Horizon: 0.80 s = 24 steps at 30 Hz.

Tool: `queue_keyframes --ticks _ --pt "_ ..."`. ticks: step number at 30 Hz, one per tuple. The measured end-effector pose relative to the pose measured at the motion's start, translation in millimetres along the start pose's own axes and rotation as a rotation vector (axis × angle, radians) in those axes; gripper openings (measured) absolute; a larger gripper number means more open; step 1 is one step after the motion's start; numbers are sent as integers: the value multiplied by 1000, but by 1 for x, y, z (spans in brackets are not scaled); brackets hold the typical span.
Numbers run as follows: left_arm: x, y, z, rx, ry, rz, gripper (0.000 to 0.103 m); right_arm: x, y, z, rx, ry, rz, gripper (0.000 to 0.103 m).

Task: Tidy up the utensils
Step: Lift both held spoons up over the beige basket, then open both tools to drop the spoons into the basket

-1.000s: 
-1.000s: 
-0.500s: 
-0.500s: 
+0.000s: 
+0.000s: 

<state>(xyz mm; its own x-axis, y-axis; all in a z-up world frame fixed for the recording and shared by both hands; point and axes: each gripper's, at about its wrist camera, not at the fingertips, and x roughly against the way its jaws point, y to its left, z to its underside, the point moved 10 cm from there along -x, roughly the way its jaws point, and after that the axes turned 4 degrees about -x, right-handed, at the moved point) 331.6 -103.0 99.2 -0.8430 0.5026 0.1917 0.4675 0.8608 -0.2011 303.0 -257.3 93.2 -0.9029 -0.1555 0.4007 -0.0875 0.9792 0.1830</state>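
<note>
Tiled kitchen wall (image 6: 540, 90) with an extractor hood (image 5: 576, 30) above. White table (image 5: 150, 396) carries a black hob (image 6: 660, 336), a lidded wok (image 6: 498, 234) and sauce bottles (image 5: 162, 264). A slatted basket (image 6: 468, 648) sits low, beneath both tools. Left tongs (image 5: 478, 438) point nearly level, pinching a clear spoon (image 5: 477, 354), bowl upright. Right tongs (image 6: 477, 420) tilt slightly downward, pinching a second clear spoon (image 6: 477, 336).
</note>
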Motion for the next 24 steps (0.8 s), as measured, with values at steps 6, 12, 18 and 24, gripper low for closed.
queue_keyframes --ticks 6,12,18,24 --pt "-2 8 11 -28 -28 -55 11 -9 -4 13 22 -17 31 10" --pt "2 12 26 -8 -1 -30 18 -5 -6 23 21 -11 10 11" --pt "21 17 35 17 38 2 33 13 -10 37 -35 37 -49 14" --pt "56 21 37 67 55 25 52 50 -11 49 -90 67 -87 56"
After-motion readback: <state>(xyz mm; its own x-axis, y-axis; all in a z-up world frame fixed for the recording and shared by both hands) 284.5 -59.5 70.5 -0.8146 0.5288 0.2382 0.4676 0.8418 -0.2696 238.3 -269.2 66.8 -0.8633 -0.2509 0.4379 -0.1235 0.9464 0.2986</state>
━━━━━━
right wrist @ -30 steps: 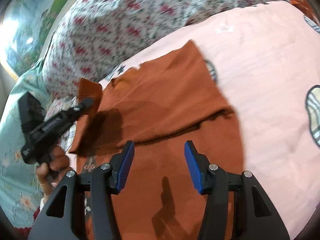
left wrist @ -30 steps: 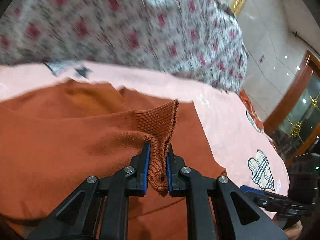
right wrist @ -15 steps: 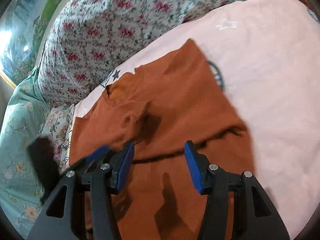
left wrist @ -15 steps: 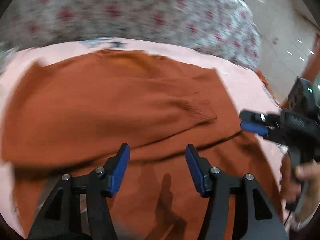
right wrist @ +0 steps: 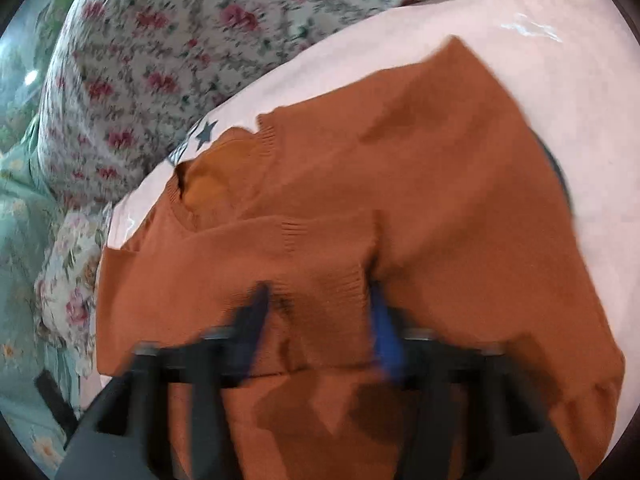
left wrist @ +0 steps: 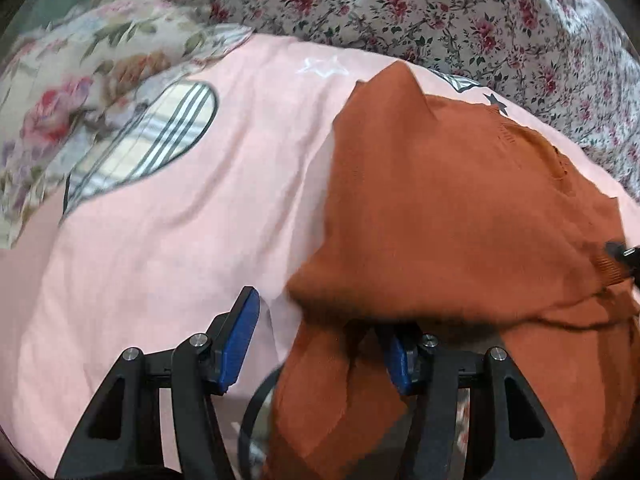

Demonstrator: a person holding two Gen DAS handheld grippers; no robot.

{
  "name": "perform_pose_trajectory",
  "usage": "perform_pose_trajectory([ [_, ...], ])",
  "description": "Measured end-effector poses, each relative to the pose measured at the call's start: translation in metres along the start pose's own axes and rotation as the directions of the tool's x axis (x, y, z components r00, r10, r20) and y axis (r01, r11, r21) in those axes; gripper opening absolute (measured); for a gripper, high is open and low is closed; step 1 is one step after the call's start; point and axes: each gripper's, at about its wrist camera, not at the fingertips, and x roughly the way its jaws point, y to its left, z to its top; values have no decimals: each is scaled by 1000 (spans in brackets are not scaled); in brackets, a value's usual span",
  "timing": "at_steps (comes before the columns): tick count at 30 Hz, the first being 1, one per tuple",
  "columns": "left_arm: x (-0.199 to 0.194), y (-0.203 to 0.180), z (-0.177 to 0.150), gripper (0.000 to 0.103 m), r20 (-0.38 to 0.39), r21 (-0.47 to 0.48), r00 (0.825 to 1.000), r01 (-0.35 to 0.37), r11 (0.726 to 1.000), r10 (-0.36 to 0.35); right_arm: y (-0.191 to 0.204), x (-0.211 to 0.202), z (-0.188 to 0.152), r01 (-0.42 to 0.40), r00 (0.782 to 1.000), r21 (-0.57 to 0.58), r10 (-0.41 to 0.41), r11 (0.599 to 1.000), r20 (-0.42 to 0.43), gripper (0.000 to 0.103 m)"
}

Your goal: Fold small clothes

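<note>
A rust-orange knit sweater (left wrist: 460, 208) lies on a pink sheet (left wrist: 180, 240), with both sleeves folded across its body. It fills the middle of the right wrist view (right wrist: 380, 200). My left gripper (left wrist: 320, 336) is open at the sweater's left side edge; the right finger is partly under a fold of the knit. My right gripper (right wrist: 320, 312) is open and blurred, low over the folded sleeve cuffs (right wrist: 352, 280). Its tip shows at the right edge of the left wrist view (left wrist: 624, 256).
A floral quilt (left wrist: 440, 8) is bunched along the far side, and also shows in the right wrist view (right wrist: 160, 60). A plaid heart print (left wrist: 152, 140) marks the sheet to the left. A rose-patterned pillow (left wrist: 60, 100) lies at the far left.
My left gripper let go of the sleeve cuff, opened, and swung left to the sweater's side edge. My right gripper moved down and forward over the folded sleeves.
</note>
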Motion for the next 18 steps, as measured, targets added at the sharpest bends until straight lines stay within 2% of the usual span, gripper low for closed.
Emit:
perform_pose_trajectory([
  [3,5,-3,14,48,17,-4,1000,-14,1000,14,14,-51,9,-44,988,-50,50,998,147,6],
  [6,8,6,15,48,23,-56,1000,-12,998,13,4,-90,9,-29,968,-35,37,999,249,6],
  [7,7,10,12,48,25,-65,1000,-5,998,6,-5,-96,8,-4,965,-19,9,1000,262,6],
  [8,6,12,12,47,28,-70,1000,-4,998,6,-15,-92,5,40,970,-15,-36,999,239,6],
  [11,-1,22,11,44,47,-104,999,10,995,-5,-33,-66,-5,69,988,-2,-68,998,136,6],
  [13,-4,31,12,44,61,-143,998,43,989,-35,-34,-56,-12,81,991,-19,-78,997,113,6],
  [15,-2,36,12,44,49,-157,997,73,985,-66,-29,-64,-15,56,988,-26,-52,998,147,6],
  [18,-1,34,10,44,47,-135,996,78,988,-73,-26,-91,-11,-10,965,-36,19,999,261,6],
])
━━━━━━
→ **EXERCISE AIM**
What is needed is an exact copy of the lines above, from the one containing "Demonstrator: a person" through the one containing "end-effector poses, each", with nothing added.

→ **ANSWER FOR THE TASK**
Demonstrator: a person holding two Gen DAS handheld grippers; no robot.

{
  "name": "perform_pose_trajectory",
  "usage": "perform_pose_trajectory([ [_, ...], ])",
  "description": "Measured end-effector poses, each relative to the pose measured at the call's start: translation in metres along the start pose's own axes and rotation as the directions of the tool's x axis (x, y, z components r00, r10, r20) and y axis (r01, r11, r21) in those axes; gripper opening absolute (measured); for a gripper, high is open and low is closed; step 1 is one step after the call's start; point and axes: each gripper's, at about its wrist camera, not at the fingertips, and x roughly the way its jaws point, y to its left, z to its top; values have no decimals: each is scaled by 1000 (spans in brackets are not scaled); in brackets, a value's usual span",

This answer is now finished.